• [Activity]: Would you copy every line of the listing below that includes the word "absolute"?

• [Recorded information]:
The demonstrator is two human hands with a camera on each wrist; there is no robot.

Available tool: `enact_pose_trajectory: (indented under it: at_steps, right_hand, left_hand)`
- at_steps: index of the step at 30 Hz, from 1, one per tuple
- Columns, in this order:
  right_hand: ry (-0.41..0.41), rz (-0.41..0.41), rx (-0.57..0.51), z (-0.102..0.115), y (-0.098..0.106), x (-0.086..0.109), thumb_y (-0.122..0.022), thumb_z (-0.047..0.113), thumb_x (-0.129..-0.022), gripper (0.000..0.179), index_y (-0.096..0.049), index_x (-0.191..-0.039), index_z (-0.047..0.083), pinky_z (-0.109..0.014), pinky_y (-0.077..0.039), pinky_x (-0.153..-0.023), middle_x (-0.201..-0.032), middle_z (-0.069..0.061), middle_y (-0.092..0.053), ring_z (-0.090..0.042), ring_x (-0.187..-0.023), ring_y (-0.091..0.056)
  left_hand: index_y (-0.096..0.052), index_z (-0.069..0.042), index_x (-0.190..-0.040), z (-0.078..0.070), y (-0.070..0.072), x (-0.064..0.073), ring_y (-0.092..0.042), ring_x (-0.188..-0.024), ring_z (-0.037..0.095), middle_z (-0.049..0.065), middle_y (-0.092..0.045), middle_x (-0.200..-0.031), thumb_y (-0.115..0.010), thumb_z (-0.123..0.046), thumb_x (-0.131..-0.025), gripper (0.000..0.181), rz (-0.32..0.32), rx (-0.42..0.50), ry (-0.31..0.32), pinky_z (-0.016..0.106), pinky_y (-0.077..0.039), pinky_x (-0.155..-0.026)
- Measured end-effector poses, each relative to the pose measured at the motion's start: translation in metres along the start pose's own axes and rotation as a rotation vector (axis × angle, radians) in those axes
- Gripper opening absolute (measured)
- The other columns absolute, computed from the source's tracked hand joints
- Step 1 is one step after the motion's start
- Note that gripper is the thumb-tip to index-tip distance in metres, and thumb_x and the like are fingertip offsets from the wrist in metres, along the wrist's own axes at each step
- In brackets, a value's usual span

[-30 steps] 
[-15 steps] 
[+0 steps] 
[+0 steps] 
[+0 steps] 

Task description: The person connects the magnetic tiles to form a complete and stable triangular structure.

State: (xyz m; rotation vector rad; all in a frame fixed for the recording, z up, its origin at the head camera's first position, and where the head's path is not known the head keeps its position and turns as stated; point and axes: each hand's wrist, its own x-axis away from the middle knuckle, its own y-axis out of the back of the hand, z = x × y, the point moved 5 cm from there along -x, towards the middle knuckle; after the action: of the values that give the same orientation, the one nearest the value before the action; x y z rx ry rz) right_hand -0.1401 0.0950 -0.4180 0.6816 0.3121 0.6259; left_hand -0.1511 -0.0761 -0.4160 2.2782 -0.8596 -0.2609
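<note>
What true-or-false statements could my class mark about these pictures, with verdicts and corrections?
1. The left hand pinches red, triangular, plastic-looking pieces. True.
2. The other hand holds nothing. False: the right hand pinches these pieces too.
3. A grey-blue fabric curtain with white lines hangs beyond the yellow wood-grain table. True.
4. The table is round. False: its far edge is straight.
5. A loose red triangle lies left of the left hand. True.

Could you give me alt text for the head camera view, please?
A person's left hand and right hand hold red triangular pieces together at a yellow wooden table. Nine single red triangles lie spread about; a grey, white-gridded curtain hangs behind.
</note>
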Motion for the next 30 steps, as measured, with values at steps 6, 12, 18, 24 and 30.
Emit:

• [Output of the task]:
- Gripper opening absolute (measured)
- The other columns absolute, computed from the source's tracked hand joints

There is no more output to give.